Despite this, at least in the United States, it is the norm to proceed with a neuro-imaging study, such as CT or MRI, of the brain to “rule out” brain tumor, stroke, or multiple sclerosis (MS). There have been several studies concluding that doing CT and MRI scans for ‘dizziness’ or ‘vertigo’ in the absence of other neurologic signs or symptoms and in the absence of asymmetric hearing loss is not cost effective and rarely leads to a diagnosis.
Consider the following quote from Australian neuro-ophthalmologists who specialize in vestibular disorders:
“Balance disorders are common, while brain tumors are rare. An isolated balance disorder is thus rarely the presenting symptom of a brain tumor, and some physicians, particularly in countries infested with lawyers, worry about missing a brain tumor” – Hirose & Halmagyi, 1996
What country do you think they are referring to (“infested with lawyers”)?

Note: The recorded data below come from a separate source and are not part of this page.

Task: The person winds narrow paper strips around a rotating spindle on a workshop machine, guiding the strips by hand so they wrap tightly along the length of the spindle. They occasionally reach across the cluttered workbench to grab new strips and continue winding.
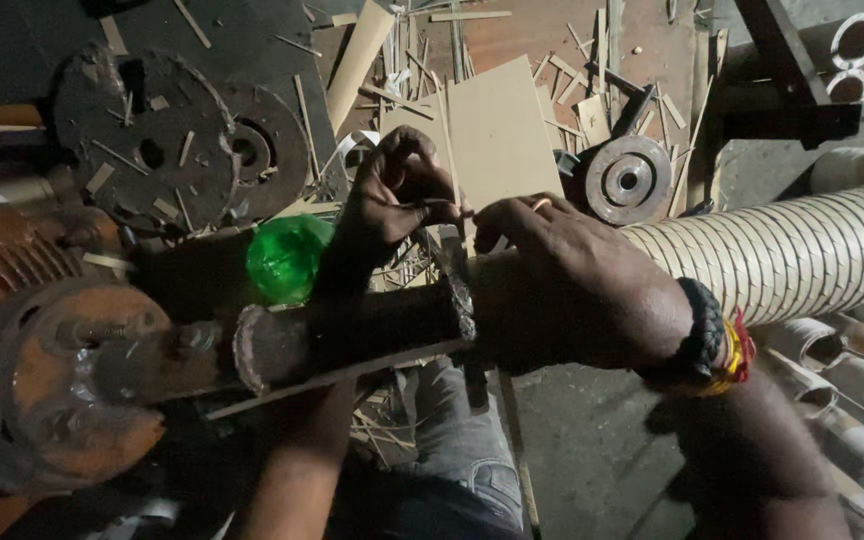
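My left hand [392, 195] pinches a thin strip end [442, 203] above the dark rusty spindle [352, 335]; my right hand [562, 285] wraps the spiral-wound cardboard tube [802, 250]. Tube looks largely wound; strip end not yet finished off.

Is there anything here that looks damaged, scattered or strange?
Yes. Thin offcut strips and board pieces lie scattered over the floor beyond the hands. The motor at lower left is rusty. The left hand and right hand meet at a dark shaft beside a striped tube.
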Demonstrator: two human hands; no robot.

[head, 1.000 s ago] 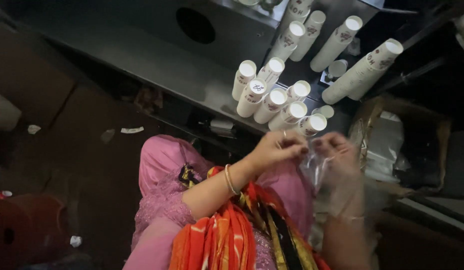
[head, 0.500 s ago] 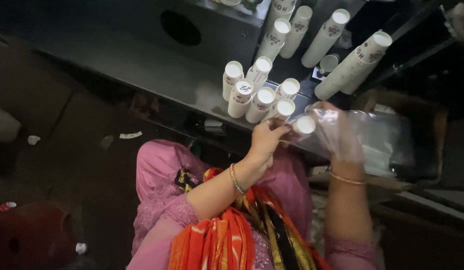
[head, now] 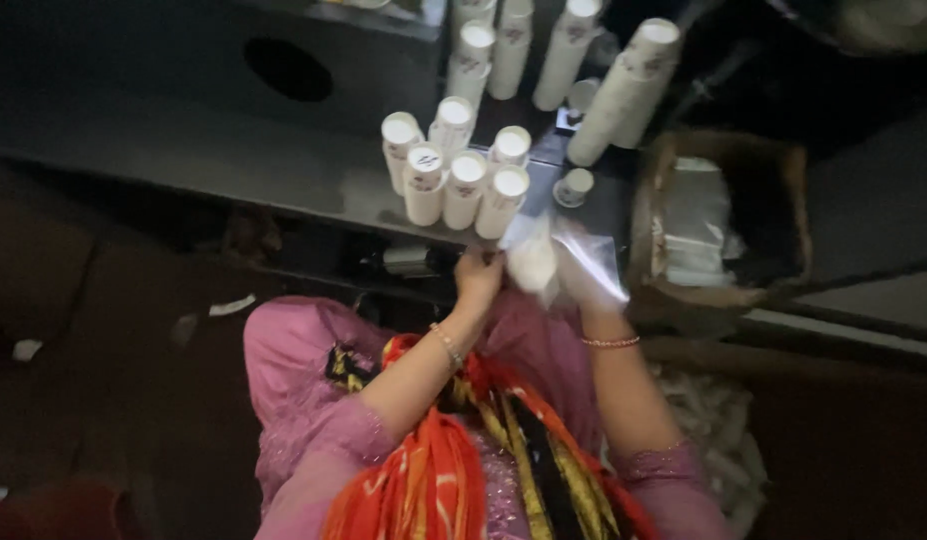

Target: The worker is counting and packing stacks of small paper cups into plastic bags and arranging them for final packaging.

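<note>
My left hand [head: 478, 277] grips the near end of a stack of white paper cups [head: 532, 262] at the front edge of the dark metal table [head: 233, 160]. My right hand [head: 593, 285] is covered by a clear plastic bag [head: 583, 262] and holds it around that stack. Both wrists wear thin bracelets. Just beyond my hands, several upright stacks of white cups [head: 453, 180] stand together on the table.
More tall cup stacks [head: 623, 90] lean at the back of the table. A single small cup [head: 575, 186] sits near them. A brown cardboard box [head: 723, 220] with white packing stands to the right. A round hole [head: 286, 68] is in the table's surface.
The cup stack has slid down into the plastic bag, which has bunched closer around my right hand. The view has shifted, and the standing stacks now sit higher and further left.
</note>
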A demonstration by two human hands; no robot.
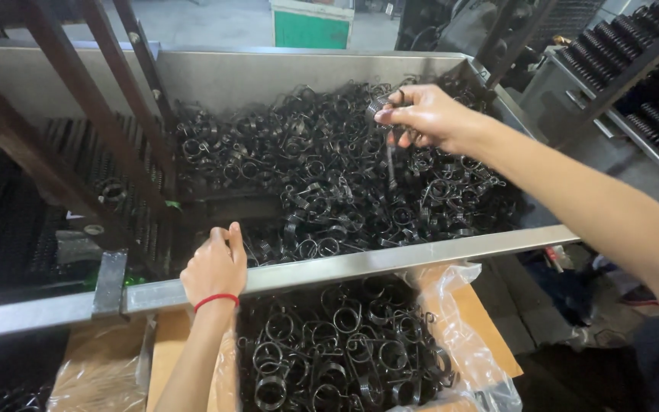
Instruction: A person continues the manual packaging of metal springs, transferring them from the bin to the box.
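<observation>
One black torsion spring [385,122] is pinched between thumb and fingertips of the right hand [421,116], held clear above the heap of like springs [322,183] in the steel tray [390,261]. Coil sits at the pinch, just left of the fingertips; one straight leg hangs down from the grip, so the long axis runs near vertical, tip pointing toward the heap directly below. Whether the leg tip touches or snags the springs under it: cannot tell, dark on dark. Right hand is the nearer hand by far; it is the only one in contact with the spring. Left hand [215,267], red cord at the wrist, lies well down and to the left of the grip, fingers curled loosely over the tray's near rim, holding no spring. Below that rim, nearer the body than the grip, a plastic-lined cardboard box [490,336] holds more springs. Left of the grip, slanted dark frame bars [93,114] cross over the tray.
</observation>
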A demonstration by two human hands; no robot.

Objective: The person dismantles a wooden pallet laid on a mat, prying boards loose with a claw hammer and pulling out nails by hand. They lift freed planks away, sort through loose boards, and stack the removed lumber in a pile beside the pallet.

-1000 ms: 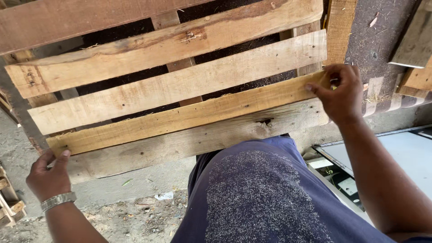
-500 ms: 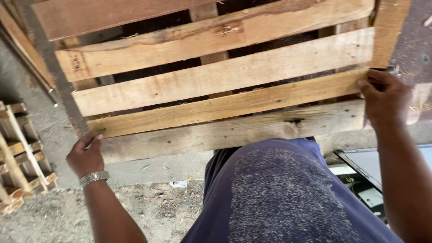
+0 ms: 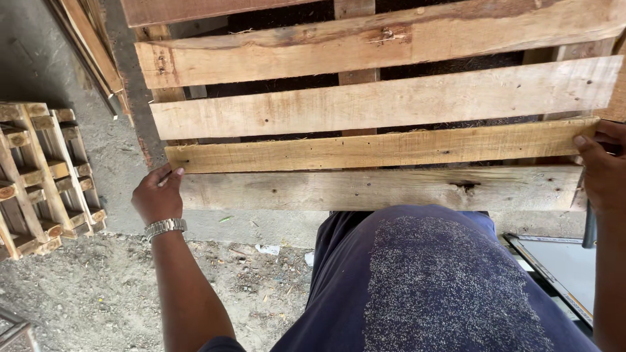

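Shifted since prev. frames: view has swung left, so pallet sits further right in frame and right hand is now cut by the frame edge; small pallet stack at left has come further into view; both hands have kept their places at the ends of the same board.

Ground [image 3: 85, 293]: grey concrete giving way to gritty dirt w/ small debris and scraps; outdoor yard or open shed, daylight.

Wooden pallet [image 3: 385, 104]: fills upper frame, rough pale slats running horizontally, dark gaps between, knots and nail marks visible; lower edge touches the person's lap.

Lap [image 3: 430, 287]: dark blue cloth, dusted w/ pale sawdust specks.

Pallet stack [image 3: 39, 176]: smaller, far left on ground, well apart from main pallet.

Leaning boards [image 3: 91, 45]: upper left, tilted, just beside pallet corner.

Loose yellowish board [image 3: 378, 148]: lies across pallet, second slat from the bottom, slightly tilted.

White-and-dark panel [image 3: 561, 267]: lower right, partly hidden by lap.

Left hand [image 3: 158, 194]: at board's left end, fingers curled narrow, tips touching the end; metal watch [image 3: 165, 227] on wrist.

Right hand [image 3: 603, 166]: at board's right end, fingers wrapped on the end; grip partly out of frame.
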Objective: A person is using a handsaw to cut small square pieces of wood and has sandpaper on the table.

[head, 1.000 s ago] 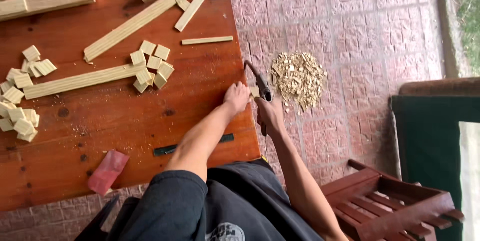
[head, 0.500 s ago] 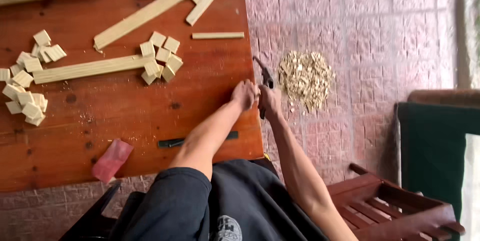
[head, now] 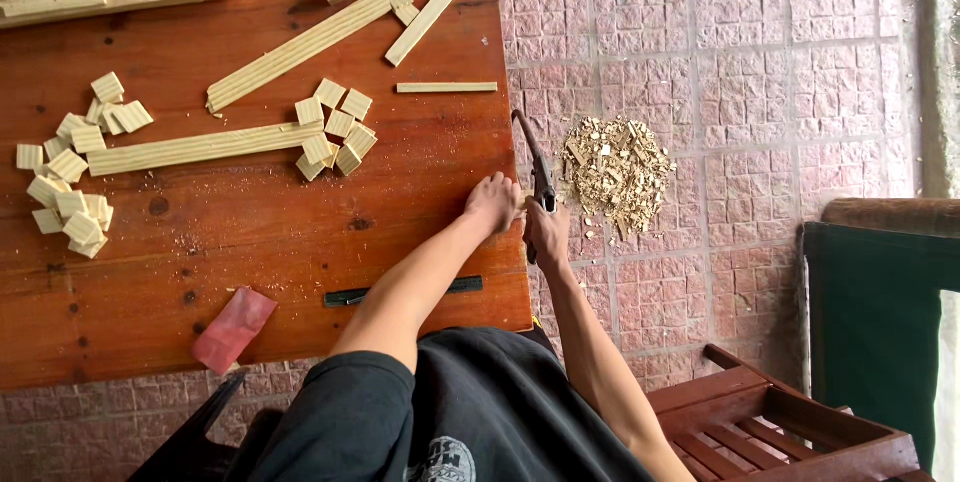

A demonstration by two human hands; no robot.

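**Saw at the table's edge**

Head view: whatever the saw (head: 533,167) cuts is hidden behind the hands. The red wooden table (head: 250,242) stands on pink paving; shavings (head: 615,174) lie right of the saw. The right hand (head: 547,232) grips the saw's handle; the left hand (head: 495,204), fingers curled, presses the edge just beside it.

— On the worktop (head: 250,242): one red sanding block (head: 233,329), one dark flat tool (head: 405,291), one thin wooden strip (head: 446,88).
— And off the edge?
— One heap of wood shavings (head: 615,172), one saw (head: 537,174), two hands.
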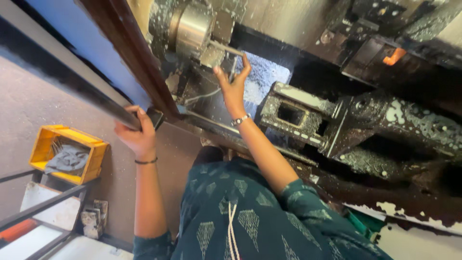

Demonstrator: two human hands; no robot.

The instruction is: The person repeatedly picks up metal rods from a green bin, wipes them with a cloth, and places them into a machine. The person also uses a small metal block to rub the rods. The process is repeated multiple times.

On the other hand, vestibular function testing [which includes video-nystagmography (VNG), rotary chair, vestibular evoked myogenic potential (VEMP) and audiogram(hearing test)] assesses for both central (brain) and peripheral (inner ear) causes for dizziness and vertigo and can be quite helpful in localizing ‘where’, and then ‘what’ is causing the problem. Vestibular function testing has been demonstrated to be much more accurate and much more cost effective than MRI or laboratory tests in determining the cause of dizziness and vertigo.
‘Dizziness’ and ‘vertigo’ are symptoms, not diagnoses. Proper treatment of vestibular disorders is based on first determining the cause of dizziness or vertigo. Determining the cause of symptoms begins with a thorough history and physical examination followed by vestibular function testing in select patients.